**Work task:**
The result should be every line of the listing that contains "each".
---
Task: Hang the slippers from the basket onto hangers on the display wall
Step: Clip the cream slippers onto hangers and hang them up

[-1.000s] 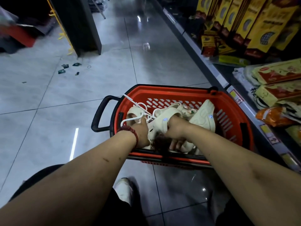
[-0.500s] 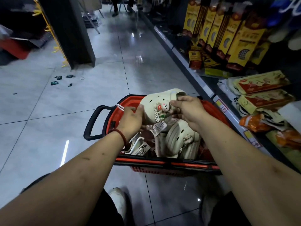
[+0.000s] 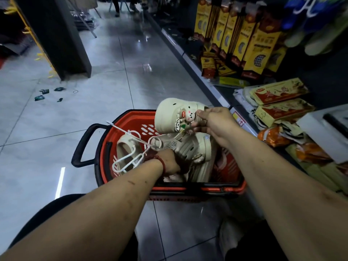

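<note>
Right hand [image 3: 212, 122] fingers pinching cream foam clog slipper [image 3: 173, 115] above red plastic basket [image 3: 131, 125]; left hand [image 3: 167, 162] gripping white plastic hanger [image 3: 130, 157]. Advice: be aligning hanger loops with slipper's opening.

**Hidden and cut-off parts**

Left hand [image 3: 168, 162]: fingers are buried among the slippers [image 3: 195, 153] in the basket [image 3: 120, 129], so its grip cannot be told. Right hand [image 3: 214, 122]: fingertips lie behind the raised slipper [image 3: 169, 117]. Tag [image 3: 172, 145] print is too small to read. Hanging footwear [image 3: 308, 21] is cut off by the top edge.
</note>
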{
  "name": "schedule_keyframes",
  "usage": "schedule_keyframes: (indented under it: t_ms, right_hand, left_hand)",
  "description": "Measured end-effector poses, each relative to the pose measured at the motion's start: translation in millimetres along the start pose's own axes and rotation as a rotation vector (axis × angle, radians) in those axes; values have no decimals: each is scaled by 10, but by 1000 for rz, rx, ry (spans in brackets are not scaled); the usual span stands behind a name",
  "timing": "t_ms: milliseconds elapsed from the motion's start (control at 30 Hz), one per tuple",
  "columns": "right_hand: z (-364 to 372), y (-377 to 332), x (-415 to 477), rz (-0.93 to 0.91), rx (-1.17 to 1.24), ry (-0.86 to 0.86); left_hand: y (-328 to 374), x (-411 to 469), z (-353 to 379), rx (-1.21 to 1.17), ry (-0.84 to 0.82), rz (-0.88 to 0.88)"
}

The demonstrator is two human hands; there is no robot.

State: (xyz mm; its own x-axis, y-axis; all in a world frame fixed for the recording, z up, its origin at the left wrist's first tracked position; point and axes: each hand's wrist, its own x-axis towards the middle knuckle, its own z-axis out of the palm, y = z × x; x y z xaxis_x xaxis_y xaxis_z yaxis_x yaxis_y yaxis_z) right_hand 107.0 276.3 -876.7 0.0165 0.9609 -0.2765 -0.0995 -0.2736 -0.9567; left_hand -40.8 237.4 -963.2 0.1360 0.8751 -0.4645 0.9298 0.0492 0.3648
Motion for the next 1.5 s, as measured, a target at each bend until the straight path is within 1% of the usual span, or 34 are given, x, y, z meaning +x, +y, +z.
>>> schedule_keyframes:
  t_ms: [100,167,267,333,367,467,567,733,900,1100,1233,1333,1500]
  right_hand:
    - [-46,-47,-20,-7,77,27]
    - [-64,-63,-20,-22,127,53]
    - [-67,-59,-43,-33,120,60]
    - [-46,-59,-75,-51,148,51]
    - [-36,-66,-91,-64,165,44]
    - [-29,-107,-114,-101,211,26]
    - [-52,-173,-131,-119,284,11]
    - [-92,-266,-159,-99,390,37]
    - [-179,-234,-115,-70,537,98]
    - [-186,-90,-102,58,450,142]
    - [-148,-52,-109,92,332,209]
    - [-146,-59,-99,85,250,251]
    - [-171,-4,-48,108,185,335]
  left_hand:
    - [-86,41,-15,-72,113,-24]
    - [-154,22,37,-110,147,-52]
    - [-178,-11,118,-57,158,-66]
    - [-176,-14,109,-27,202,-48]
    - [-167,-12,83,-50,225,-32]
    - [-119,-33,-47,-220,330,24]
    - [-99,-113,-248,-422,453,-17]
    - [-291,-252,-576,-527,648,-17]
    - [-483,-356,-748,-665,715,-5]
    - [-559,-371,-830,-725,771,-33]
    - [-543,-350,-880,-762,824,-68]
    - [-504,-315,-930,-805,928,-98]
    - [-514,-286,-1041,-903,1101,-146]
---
**Answer to the problem:**
  "description": "Measured end-effector poses, each relative to the pose measured at the motion's start: translation in millimetres along the start pose's own axes and rotation as a rotation vector (axis × angle, radians) in those axes; values have no decimals: each is scaled by 10, but by 1000 for rz, rx, ry (spans in brackets are not scaled); the usual span stands behind a name",
State: (xyz mm; its own x-axis, y-axis; all in a world frame fixed for the recording, z up, its origin at the left wrist's first tracked position; point and axes: each hand's wrist, its own x-axis towards the middle knuckle, its own z-axis out of the palm, y = z × x; x y z xaxis_x xaxis_y xaxis_z yaxis_x yaxis_y yaxis_z) right_hand 107.0 276.3 -876.7 0.0165 0.9609 -0.2765 -0.0995 -0.2736 -0.9567; left_hand -40.8 237.4 -963.2 0.1360 0.8751 -0.4645 0.9298 0.0492 0.3648
Motion for the next 1.5 s, as measured, a target at each bend until the straight path is within 1% of the usual span, or 34 are given, x, y, z meaning +x, +y, +z.

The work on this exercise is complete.